» **Activity**:
Nothing outside the lines below from the one containing "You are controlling" through the one containing "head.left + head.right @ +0" is to be printed; print those exactly, ends included, and drop the pictures.

(Excerpts from a dataset)
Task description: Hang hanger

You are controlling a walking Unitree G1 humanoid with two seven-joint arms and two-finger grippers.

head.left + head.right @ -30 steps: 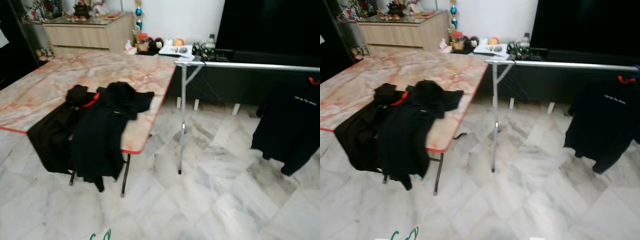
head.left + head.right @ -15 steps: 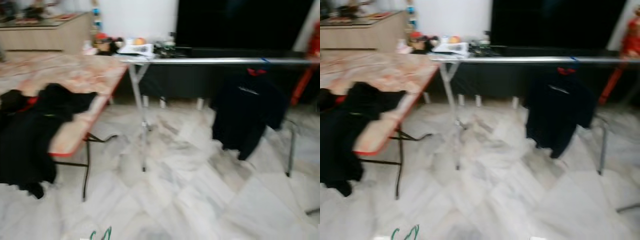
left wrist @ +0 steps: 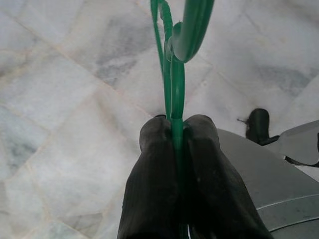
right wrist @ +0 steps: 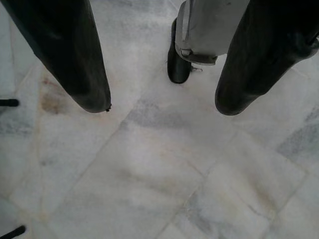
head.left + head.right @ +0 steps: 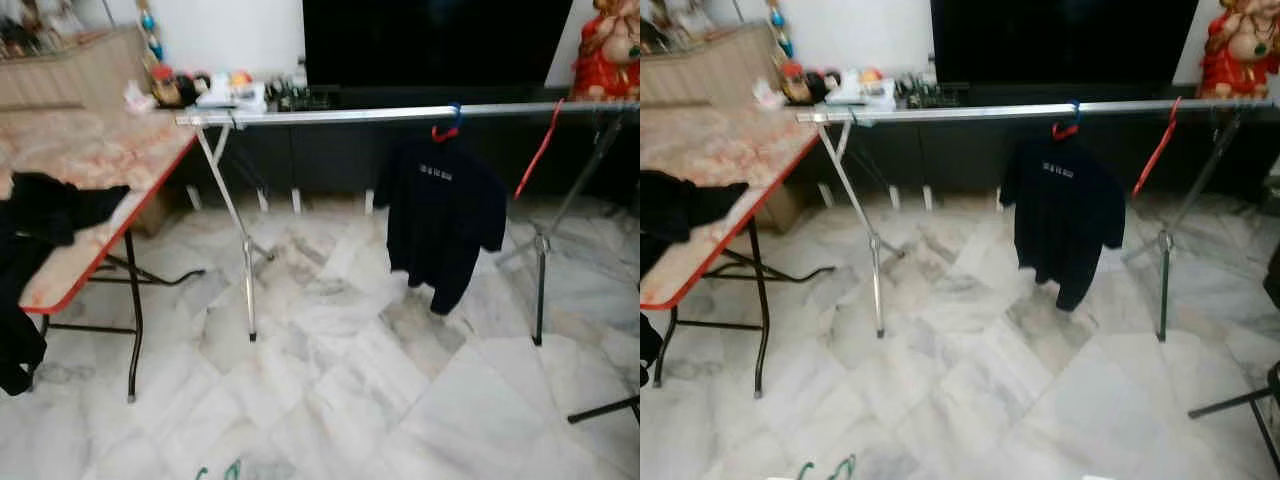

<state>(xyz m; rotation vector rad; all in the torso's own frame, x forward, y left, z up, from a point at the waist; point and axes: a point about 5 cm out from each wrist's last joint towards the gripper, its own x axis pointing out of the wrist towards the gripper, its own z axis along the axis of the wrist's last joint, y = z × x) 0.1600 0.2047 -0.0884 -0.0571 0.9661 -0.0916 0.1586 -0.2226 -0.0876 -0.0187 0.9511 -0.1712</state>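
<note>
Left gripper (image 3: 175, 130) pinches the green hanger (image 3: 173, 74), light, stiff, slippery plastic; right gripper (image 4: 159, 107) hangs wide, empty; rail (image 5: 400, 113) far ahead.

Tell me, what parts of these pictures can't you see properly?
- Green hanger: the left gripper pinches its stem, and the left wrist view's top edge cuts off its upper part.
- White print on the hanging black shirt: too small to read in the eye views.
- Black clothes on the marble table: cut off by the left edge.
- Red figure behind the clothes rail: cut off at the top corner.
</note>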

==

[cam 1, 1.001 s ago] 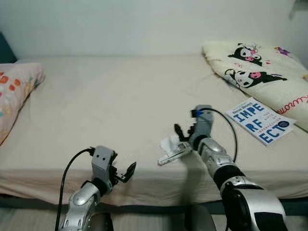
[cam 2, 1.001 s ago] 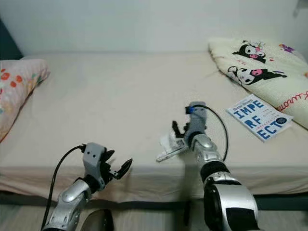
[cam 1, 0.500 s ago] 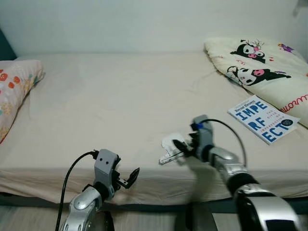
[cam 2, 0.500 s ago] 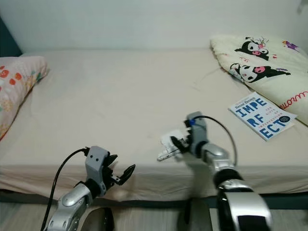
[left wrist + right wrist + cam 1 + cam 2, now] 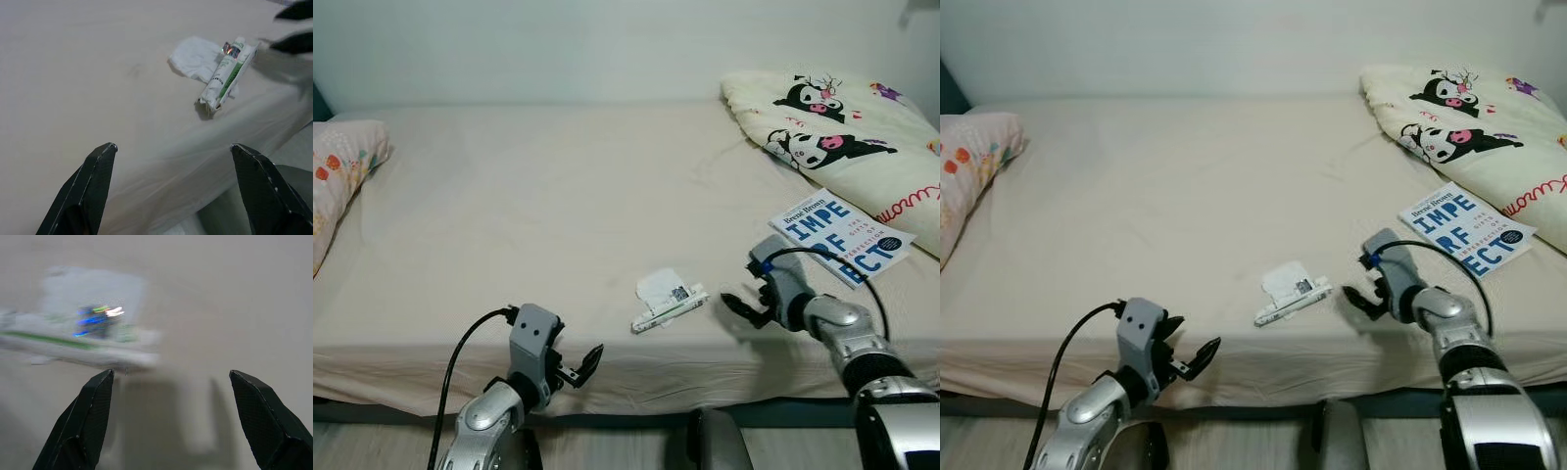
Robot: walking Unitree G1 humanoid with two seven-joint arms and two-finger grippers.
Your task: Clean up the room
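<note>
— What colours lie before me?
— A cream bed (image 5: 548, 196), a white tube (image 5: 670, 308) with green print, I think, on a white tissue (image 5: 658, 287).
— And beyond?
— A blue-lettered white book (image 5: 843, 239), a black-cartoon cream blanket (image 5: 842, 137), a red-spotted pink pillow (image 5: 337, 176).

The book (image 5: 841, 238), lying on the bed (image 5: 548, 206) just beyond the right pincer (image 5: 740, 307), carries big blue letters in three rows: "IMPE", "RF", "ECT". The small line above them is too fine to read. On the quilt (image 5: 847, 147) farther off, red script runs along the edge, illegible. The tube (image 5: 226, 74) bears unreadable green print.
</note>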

» **Output of the task**:
You are controlling a walking Unitree G1 humanoid with two seven-joint arms and two-finger grippers.

head.left + head.right @ -30 steps: 
head.left + head.right @ -15 steps: 
left wrist @ +0 steps: 
right wrist @ +0 steps: 
head.left + head.right @ +0 steps: 

This exercise has been completed.